Problem to work on:
No pictures go into the copy. Write out exactly the lines below from the one containing "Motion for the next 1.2" through the one containing "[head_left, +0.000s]".

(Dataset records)
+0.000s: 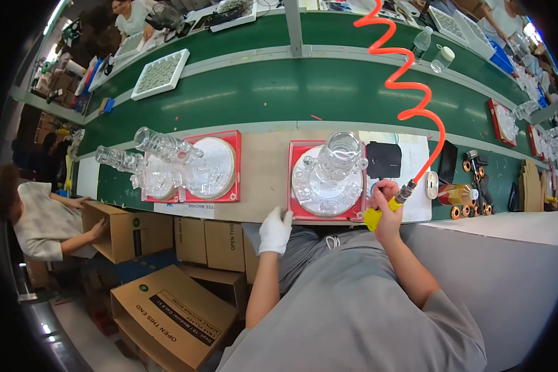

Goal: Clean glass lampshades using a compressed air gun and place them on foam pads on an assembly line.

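Note:
In front of me a shallow red tray (294, 149) holds a round white disc with clear plastic parts on it. A clear cylinder-shaped piece (342, 152) rises from these parts. My left hand (275, 231), in a white glove, is at the tray's near left corner, fingers stretched out and thumb apart, holding nothing that I can see. My bare right hand (387, 214) is wrapped round a yellow air blow gun (395, 203) at the near right corner. An orange coiled hose (437, 146) runs up from the gun.
Left of it lies another red tray (237, 161) with clear pieces. A black box (383, 160) and a bottle of amber liquid (457, 194) are to the right. Cardboard boxes (173, 313) stand lower left, where a person (46, 217) handles an open carton (130, 232). A green conveyor (242, 93) runs behind.

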Demonstrator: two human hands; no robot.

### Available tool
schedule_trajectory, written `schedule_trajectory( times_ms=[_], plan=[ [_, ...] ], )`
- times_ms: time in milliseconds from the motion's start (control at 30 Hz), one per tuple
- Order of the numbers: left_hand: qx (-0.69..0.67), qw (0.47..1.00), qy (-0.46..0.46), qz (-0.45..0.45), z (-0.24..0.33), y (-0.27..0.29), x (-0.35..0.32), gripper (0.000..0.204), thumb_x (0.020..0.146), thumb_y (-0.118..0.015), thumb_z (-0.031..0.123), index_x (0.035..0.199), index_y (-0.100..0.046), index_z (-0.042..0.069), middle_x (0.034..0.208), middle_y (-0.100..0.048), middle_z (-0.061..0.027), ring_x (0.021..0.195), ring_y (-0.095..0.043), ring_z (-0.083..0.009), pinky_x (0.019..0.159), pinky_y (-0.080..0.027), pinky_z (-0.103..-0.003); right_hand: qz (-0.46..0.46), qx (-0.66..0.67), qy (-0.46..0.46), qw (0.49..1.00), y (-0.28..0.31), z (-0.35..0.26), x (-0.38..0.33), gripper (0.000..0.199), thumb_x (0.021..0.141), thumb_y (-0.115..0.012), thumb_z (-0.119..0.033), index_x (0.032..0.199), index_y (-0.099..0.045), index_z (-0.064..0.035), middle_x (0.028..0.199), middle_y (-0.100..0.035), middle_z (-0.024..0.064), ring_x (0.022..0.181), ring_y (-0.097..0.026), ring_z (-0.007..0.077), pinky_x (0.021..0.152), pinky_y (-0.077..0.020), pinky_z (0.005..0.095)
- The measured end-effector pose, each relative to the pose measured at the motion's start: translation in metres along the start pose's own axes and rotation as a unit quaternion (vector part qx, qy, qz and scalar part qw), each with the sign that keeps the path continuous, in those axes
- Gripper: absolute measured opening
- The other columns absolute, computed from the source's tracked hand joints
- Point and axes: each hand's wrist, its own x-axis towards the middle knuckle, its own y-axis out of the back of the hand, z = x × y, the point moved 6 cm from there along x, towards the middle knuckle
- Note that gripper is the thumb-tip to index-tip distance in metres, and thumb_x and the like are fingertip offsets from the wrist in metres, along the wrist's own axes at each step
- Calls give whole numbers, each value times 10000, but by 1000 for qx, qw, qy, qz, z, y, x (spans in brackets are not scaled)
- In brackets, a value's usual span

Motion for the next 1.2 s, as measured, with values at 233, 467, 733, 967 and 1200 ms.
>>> schedule_trajectory(
  times_ms=[233,467,733,967,1200],
  plan=[
    [156,985,32,-66,14,-10,5,385,938,-452,386,970,-594,29,949,-653,-242,892,-630,-415,781,-486,-502,-72,89,-24,993,-27,20,-8,184,878,-523,0,1045,-459,-43,823,-469,41,670,-428,112,628,-384,282],
    [167,982,-2,-92,11,-16,6,355,957,-437,353,952,-587,30,929,-643,-254,879,-617,-436,767,-474,-521,-79,145,-38,986,-27,32,-7,192,869,-509,7,1046,-460,-48,831,-472,57,676,-435,127,635,-388,282],
    [133,990,22,-38,27,-7,-6,410,949,-451,403,1054,-591,32,942,-655,-249,923,-619,-433,810,-478,-509,-45,90,3,995,6,15,2,197,864,-513,16,1046,-469,-44,837,-477,56,680,-440,126,629,-389,277],
    [150,975,103,-126,-1,-32,16,440,955,-417,417,1143,-482,25,933,-632,-322,901,-615,-477,791,-478,-544,46,31,80,995,41,-16,37,248,827,-499,60,1056,-466,-29,870,-475,46,683,-444,119,629,-386,265],
    [198,968,93,-127,10,-34,23,455,951,-408,395,1179,-459,4,954,-630,-328,925,-613,-476,821,-470,-540,51,13,155,986,30,-27,84,262,829,-489,89,1064,-472,-23,882,-481,40,708,-459,106,638,-384,244]
  ],
)
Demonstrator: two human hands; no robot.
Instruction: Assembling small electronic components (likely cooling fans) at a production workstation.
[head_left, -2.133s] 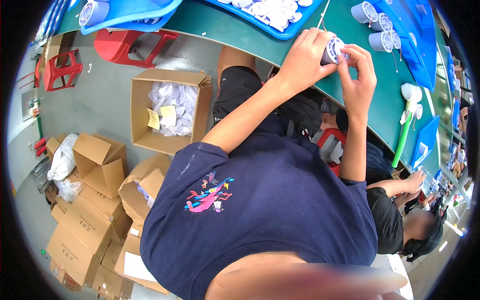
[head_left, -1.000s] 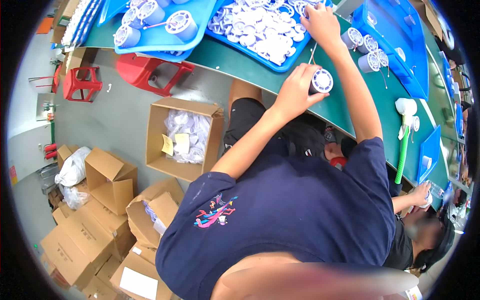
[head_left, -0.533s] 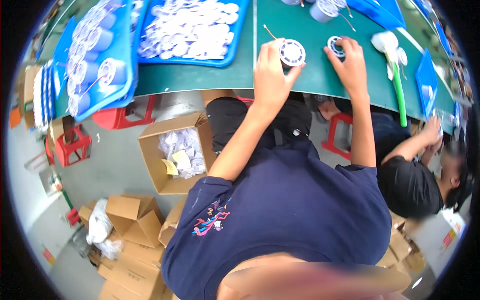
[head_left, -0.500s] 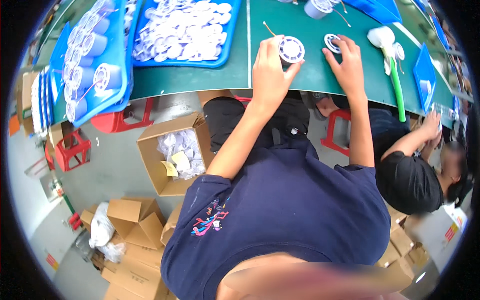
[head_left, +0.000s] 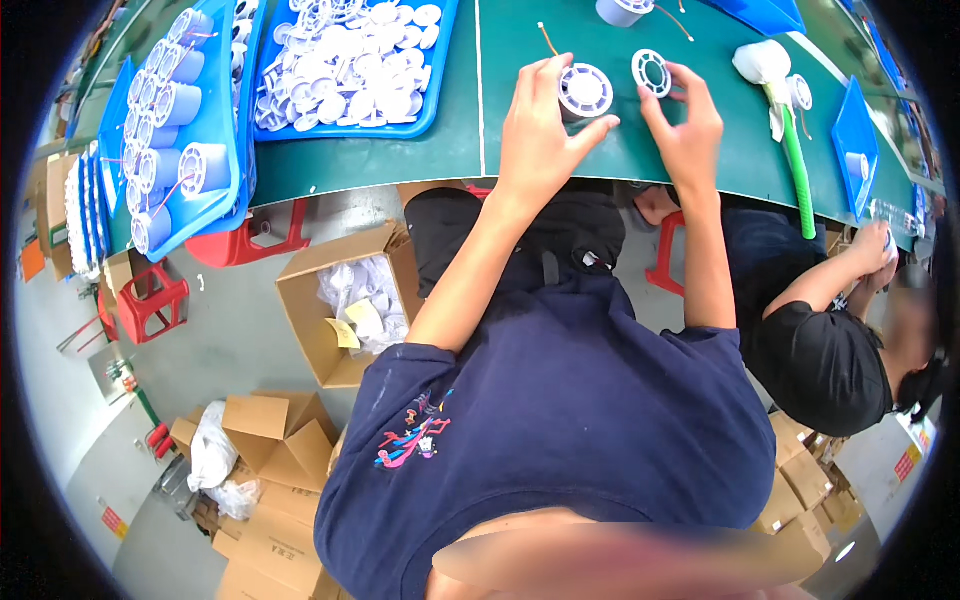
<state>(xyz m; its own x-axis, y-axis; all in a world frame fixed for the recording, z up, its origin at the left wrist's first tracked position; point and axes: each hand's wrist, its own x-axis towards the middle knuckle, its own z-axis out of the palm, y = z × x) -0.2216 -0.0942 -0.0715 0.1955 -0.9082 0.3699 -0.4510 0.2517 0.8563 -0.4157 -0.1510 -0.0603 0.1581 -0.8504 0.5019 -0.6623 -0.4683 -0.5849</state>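
Observation:
My left hand (head_left: 540, 130) grips a white round housing (head_left: 585, 92) by its sides, thumb on the right and fingers on the left. Slots ring the housing's top, and a thin orange-brown wire (head_left: 548, 40) sticks up behind my fingers. To the right, my right hand (head_left: 690, 128) pinches a white slotted ring (head_left: 652, 74) between thumb and fingers. The ring is tilted, with green showing through its middle. A small gap separates the two parts, both over the green tabletop (head_left: 530, 35).
Left of me, a blue tray (head_left: 432, 112) is heaped with white disc parts, beside another blue tray (head_left: 236, 190) of white cylinders. On the right lies a white-headed mallet (head_left: 768, 68) with a green handle. A co-worker (head_left: 825, 350) sits there. An open carton (head_left: 305, 330) stands below.
My right hand has raised the slotted ring from near the tabletop and tilted it, shifting it slightly left towards the housing. My left hand still holds the housing. The whole view has moved slightly.

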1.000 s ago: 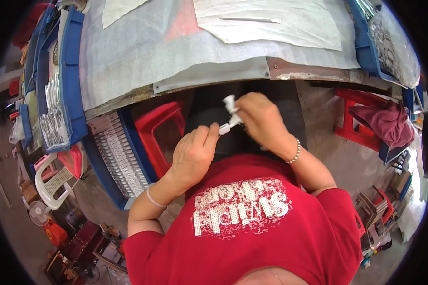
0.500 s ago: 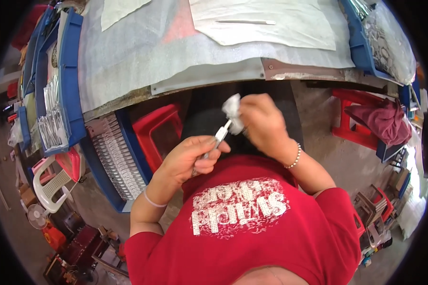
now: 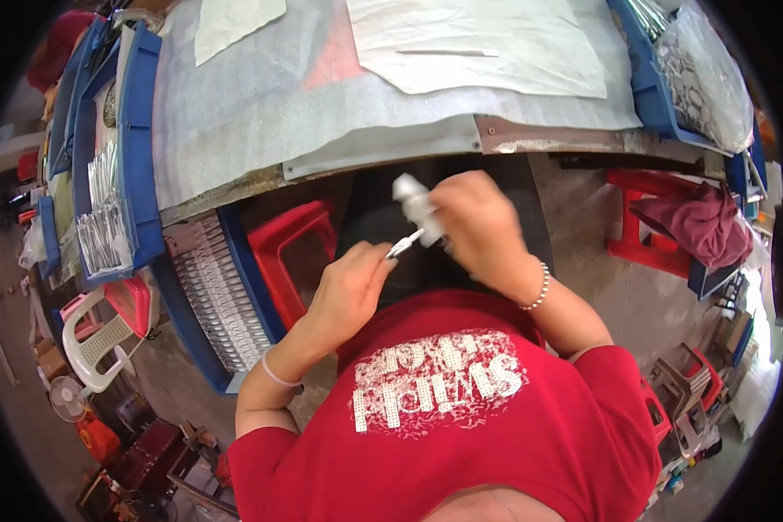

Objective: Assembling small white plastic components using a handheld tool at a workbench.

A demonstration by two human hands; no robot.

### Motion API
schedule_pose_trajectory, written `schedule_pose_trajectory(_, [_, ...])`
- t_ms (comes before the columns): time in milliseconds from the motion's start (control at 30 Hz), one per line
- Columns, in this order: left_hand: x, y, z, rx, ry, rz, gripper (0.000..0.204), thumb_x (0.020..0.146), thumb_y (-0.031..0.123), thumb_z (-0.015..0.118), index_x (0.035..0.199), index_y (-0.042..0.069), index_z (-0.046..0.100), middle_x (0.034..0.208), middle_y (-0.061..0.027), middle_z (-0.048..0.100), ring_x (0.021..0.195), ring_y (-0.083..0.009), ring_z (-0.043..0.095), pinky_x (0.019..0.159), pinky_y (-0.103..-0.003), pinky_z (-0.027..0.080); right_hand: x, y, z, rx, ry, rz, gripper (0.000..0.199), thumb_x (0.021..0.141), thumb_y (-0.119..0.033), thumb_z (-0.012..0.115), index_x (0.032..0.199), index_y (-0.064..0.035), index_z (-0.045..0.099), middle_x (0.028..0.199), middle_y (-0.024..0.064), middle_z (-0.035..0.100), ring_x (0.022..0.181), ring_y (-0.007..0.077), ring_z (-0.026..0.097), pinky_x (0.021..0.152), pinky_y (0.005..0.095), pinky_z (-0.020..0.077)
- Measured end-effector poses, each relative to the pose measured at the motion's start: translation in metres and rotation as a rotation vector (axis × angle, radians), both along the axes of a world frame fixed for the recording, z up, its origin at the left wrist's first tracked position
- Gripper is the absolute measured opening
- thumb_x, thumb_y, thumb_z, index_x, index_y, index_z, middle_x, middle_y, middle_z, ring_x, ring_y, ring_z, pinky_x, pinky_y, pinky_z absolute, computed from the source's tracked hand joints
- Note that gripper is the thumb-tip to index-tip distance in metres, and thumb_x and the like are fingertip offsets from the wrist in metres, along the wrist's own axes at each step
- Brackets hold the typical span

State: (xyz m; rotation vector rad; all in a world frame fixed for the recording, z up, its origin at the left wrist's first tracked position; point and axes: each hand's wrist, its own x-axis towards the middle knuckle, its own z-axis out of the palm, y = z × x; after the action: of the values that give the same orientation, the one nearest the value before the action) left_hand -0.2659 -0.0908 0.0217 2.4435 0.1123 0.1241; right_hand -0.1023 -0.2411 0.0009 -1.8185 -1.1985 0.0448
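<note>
Over my lap, my left hand (image 3: 350, 289) is closed around a slim, shiny metal piece (image 3: 404, 245) whose tip sticks out past the fingers. Most of its length is hidden in the fist, so I cannot make out its exact kind. My right hand (image 3: 480, 224), slightly smeared by motion, pinches a crumpled white cloth (image 3: 416, 207). That cloth meets the far tip of the metal piece.
A white sheet (image 3: 235, 130) covers the bench, with a pale cloth (image 3: 478, 74) bearing a thin metal piece (image 3: 448, 52). Blue bins (image 3: 139, 148) of metal parts flank it. A blue-edged tray (image 3: 222, 291) of rowed metal pieces and a red stool (image 3: 291, 248) stand left.
My left hand has rolled over and shifted a little up, so less of the metal piece shows. The white cloth has swung left at the tip, still in my right hand.
</note>
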Motion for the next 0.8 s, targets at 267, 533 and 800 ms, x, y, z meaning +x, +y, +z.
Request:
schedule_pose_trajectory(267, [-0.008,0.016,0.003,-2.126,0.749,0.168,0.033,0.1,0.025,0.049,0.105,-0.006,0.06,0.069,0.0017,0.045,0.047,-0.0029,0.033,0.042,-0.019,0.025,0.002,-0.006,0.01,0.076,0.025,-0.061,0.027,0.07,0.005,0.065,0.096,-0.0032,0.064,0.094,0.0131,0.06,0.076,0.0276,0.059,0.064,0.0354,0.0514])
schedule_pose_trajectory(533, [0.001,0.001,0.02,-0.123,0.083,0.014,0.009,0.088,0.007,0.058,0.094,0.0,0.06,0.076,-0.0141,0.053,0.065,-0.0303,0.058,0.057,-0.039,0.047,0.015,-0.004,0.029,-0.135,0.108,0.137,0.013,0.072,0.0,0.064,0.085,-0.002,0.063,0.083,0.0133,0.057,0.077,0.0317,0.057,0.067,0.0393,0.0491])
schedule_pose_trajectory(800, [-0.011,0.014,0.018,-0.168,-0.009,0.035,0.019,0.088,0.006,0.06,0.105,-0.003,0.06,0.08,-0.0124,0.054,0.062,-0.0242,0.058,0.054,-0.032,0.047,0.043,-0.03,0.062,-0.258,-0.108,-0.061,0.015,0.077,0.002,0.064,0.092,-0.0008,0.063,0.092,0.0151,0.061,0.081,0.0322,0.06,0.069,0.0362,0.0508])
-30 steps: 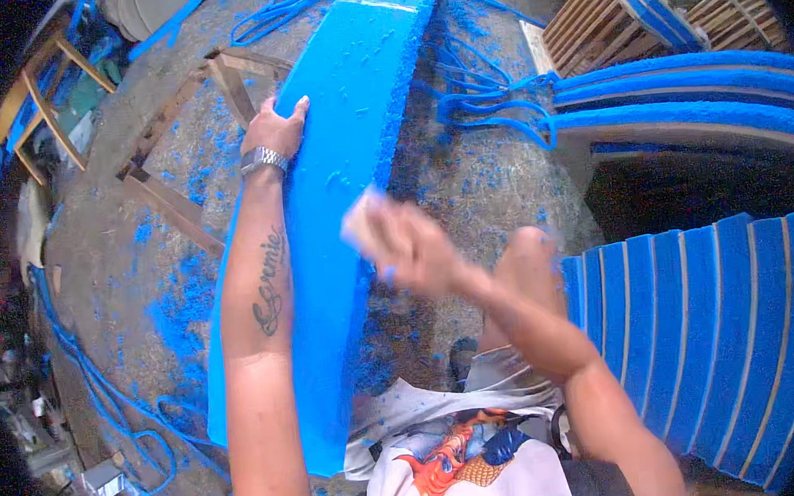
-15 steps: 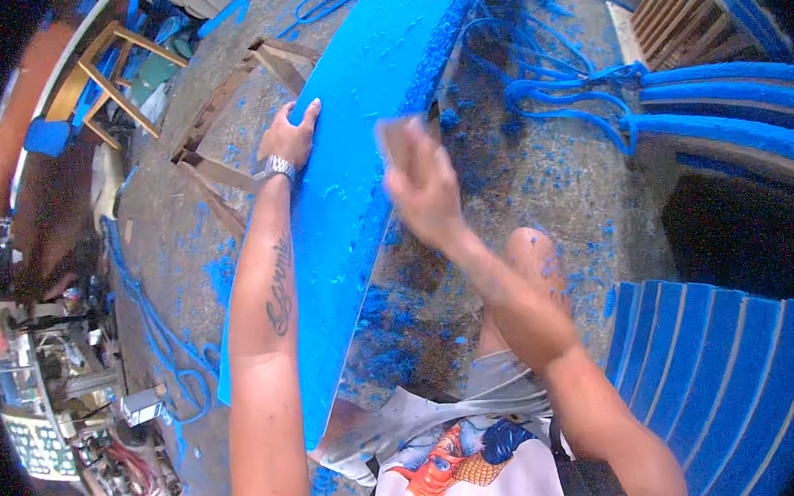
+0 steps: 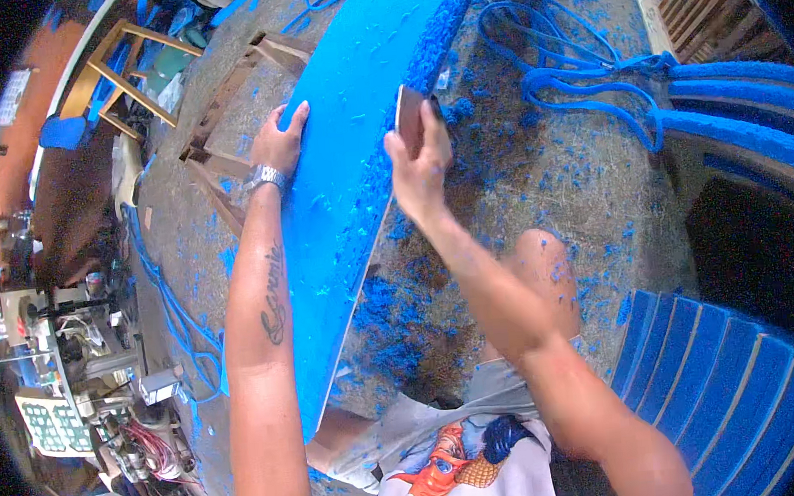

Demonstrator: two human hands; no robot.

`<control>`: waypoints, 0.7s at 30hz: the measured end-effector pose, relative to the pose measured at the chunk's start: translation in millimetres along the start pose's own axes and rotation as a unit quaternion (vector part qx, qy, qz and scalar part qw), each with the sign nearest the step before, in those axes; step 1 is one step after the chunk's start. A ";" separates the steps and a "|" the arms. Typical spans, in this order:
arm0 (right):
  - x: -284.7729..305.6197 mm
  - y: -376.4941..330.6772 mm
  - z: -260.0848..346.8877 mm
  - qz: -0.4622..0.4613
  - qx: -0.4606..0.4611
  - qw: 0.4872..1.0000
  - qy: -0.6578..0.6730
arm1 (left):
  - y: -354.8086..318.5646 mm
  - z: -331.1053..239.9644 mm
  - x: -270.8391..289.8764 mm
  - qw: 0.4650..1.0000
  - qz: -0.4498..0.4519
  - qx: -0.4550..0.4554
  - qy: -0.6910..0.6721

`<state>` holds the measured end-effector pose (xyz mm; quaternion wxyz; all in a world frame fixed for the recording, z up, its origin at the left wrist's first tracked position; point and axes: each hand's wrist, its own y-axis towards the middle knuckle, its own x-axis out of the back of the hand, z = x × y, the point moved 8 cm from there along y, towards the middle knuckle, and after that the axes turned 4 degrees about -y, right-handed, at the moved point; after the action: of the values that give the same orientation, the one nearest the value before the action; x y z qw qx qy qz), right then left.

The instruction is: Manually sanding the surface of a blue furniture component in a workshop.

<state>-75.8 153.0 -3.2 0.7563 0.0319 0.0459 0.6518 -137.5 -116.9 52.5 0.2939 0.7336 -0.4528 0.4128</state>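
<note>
A long blue-painted board (image 3: 353,158) slopes from my lap up and away across the middle of the view. My left hand (image 3: 279,141), with a metal watch at the wrist, lies flat on the board's left edge and steadies it. My right hand (image 3: 420,158) grips a small flat scraper (image 3: 408,118) and presses it against the board's right edge, where blue shavings cling in a rough strip.
Blue shavings (image 3: 393,314) cover the rough floor. Blue strips and cords (image 3: 589,74) coil at upper right beside stacked blue boards (image 3: 760,117). More blue slats (image 3: 734,380) lie at lower right. A wooden frame (image 3: 220,131) stands left; cluttered tools (image 3: 80,366) fill the far left.
My right hand has slid the scraper up along the board's right edge, away from me. The left hand has stayed on the left edge. The view has turned slightly.
</note>
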 end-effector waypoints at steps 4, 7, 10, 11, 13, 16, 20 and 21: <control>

Finished task:
Motion for the next 1.2 s, as measured, with values at 233, 467, 733, 967 and 1200 ms.
>>> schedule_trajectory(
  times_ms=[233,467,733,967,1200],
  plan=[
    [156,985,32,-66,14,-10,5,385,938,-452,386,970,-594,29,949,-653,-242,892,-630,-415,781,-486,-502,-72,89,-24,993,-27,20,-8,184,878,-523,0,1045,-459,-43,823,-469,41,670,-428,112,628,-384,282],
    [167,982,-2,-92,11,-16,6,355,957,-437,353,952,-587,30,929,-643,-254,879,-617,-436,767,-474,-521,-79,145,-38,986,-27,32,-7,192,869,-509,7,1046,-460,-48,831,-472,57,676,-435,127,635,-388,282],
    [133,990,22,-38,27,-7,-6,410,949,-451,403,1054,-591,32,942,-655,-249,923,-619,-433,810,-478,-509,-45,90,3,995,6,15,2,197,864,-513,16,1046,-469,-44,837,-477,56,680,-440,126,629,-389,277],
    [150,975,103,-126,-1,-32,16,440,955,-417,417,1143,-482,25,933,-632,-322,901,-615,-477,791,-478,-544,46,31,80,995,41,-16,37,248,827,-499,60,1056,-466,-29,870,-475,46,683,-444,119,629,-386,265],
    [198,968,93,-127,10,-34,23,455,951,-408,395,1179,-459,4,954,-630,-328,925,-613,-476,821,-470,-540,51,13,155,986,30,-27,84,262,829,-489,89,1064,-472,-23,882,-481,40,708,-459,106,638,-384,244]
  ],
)
Demonstrator: two human hands; no robot.
Instruction: Assembling small electronic components (likely cooling fans) at a production workstation.
[head_left, -2.133s] 
[head_left, -1.000s] 
[head_left, -0.533s] 
[head_left, -0.500s] 
[head_left, +0.000s] 

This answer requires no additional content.